§ WORK REQUIRED
The full listing, written out exactly and without images, is the expected result.

§ PROVIDED DATA
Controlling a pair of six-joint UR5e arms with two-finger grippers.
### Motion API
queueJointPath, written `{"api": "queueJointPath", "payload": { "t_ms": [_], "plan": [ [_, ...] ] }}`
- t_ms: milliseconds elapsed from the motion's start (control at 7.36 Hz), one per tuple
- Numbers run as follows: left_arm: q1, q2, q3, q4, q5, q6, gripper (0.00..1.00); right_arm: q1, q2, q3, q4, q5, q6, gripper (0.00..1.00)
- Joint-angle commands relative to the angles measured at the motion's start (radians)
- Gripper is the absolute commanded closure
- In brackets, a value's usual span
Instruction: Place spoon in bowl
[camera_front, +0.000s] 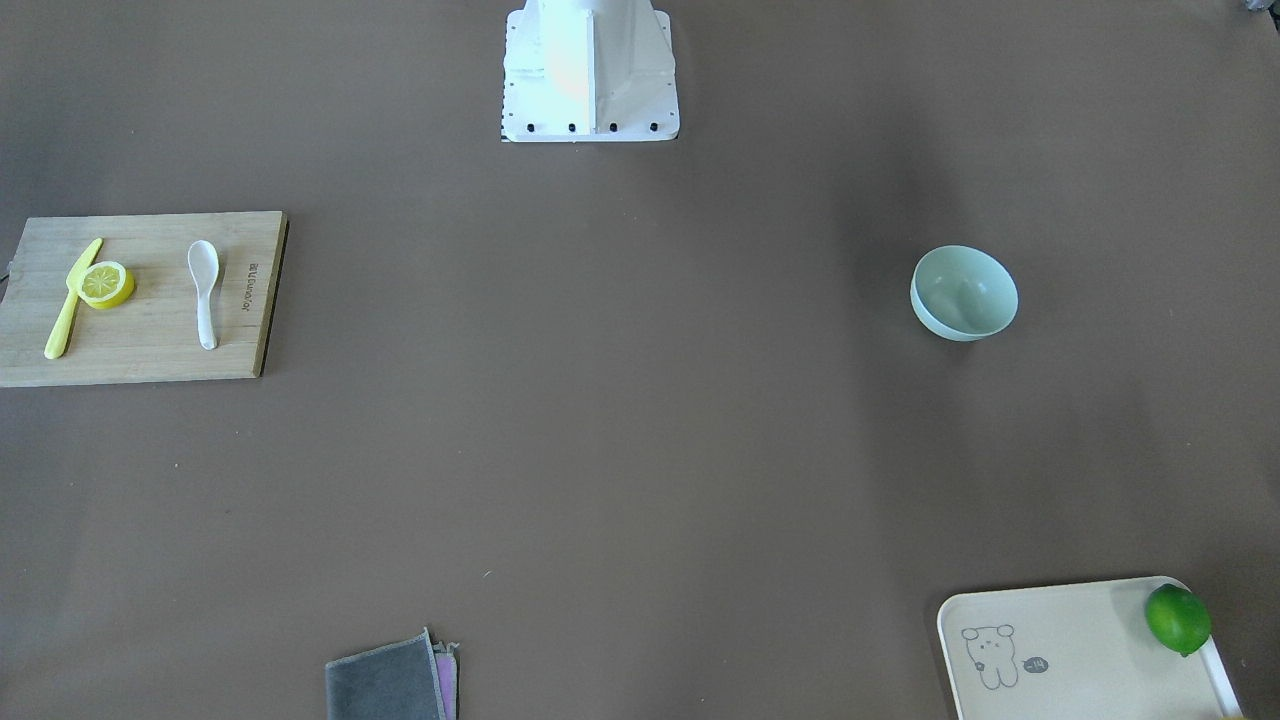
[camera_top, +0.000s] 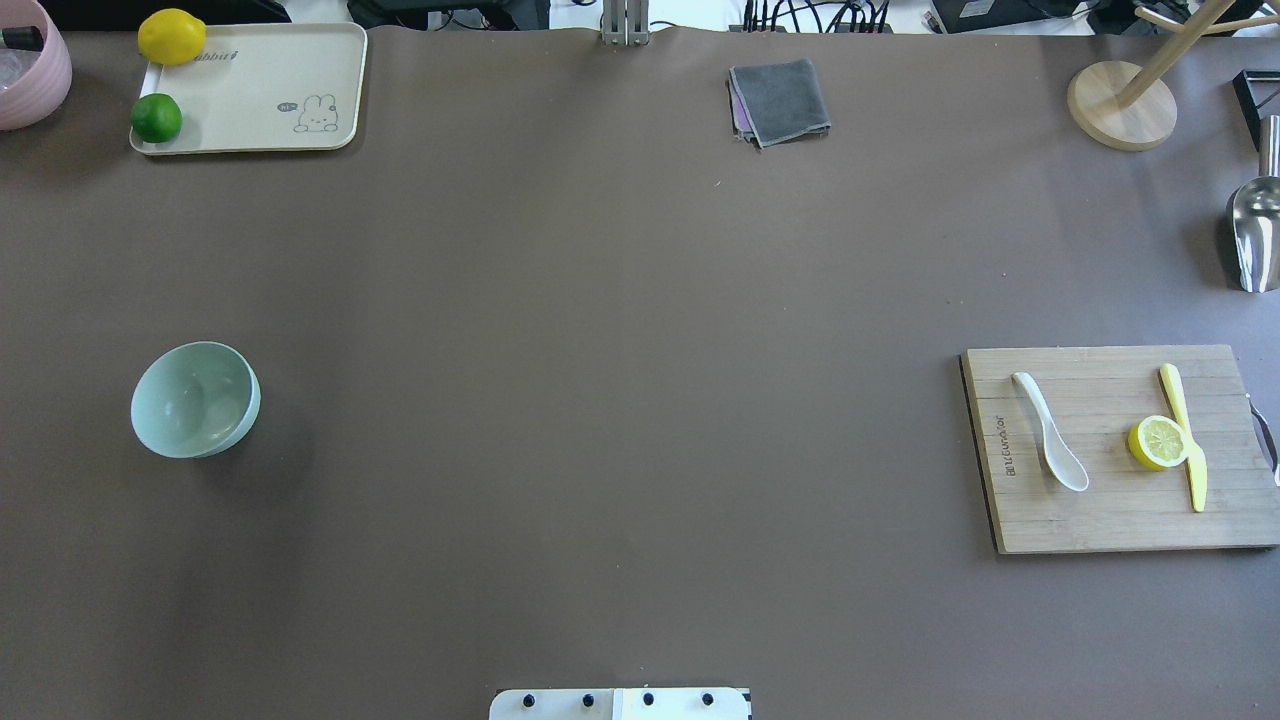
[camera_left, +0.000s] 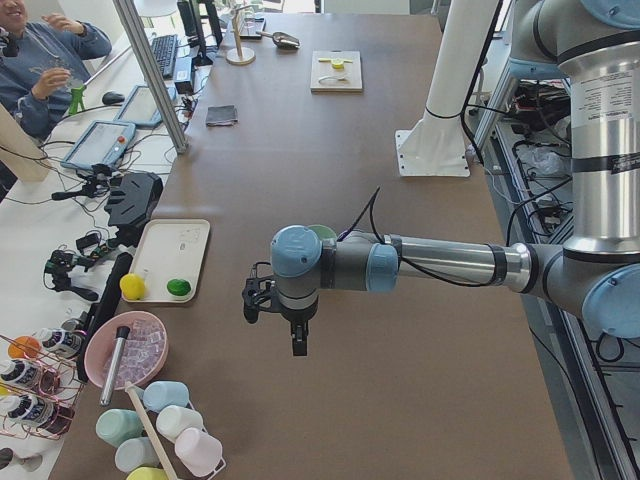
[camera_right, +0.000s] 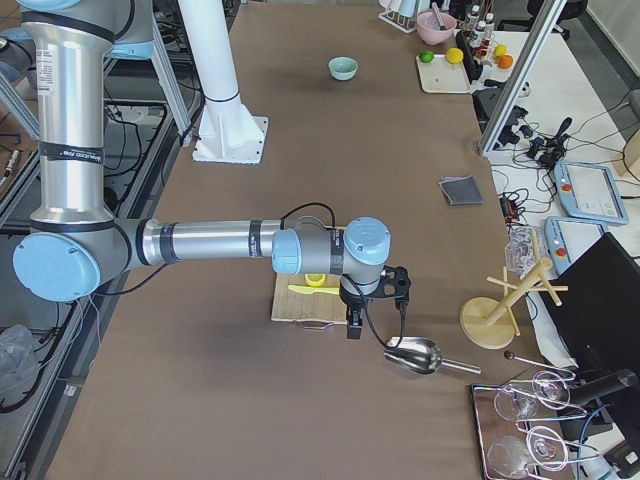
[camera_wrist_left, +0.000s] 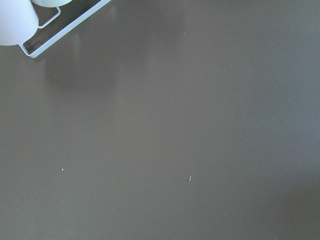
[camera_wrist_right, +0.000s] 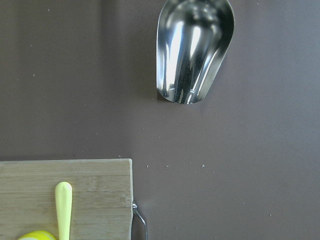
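Note:
The white spoon (camera_front: 204, 290) lies on a wooden cutting board (camera_front: 150, 350), scoop toward the robot; it also shows in the overhead view (camera_top: 1050, 445). The empty mint-green bowl (camera_front: 963, 292) stands alone on the robot's left half of the table (camera_top: 193, 400). My left gripper (camera_left: 293, 340) hangs above the table's left end, away from the bowl. My right gripper (camera_right: 352, 326) hangs by the board's outer end, near the metal scoop. Both show only in the side views, so I cannot tell if they are open or shut.
A yellow knife (camera_top: 1185, 435) and a lemon half (camera_top: 1158, 442) share the board. A metal scoop (camera_top: 1255, 235) and a wooden stand (camera_top: 1120, 105) are at the far right. A cream tray (camera_top: 260, 95) with a lime (camera_top: 156, 118) and a grey cloth (camera_top: 780, 100) lie along the far edge.

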Motion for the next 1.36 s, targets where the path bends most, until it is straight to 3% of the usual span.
{"api": "queueJointPath", "payload": {
  "t_ms": [0,1223],
  "plan": [
    [0.003,0.007,0.002,-0.050,-0.008,-0.007,0.02,0.000,-0.001,-0.002,0.000,0.003,-0.002,0.00],
    [0.014,0.010,-0.011,-0.150,-0.029,-0.006,0.03,-0.002,0.001,0.001,0.021,0.045,-0.005,0.00]
  ]
}}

§ RESPONSE
Controlling a pair of six-joint UR5e arms with two-finger grippers.
### Motion API
queueJointPath, written `{"api": "queueJointPath", "payload": { "t_ms": [_], "plan": [ [_, ...] ] }}`
- t_ms: milliseconds elapsed from the motion's start (control at 7.36 Hz), one per tuple
- Numbers run as follows: left_arm: q1, q2, q3, q4, q5, q6, gripper (0.00..1.00); right_arm: q1, q2, q3, q4, q5, q6, gripper (0.00..1.00)
- Joint-angle commands relative to the angles measured at the motion's start (radians)
- Gripper is the absolute commanded closure
- In brackets, a value's usual span
Instruction: Place spoon in bowl
[camera_front, +0.000s] 
[camera_top, +0.000s] 
[camera_left, +0.000s] 
[camera_right, +0.000s] 
[camera_wrist_left, +0.000s] 
[camera_wrist_right, +0.000s] 
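Note:
The white spoon (camera_front: 204, 290) lies on a wooden cutting board (camera_front: 150, 350), scoop toward the robot; it also shows in the overhead view (camera_top: 1050, 445). The empty mint-green bowl (camera_front: 963, 292) stands alone on the robot's left half of the table (camera_top: 193, 400). My left gripper (camera_left: 293, 340) hangs above the table's left end, away from the bowl. My right gripper (camera_right: 352, 326) hangs by the board's outer end, near the metal scoop. Both show only in the side views, so I cannot tell if they are open or shut.
A yellow knife (camera_top: 1185, 435) and a lemon half (camera_top: 1158, 442) share the board. A metal scoop (camera_top: 1255, 235) and a wooden stand (camera_top: 1120, 105) are at the far right. A cream tray (camera_top: 260, 95) with a lime (camera_top: 156, 118) and a grey cloth (camera_top: 780, 100) lie along the far edge.
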
Motion for the next 1.36 s, targets where the path bends most, until it is straight to 3% of the usual span.
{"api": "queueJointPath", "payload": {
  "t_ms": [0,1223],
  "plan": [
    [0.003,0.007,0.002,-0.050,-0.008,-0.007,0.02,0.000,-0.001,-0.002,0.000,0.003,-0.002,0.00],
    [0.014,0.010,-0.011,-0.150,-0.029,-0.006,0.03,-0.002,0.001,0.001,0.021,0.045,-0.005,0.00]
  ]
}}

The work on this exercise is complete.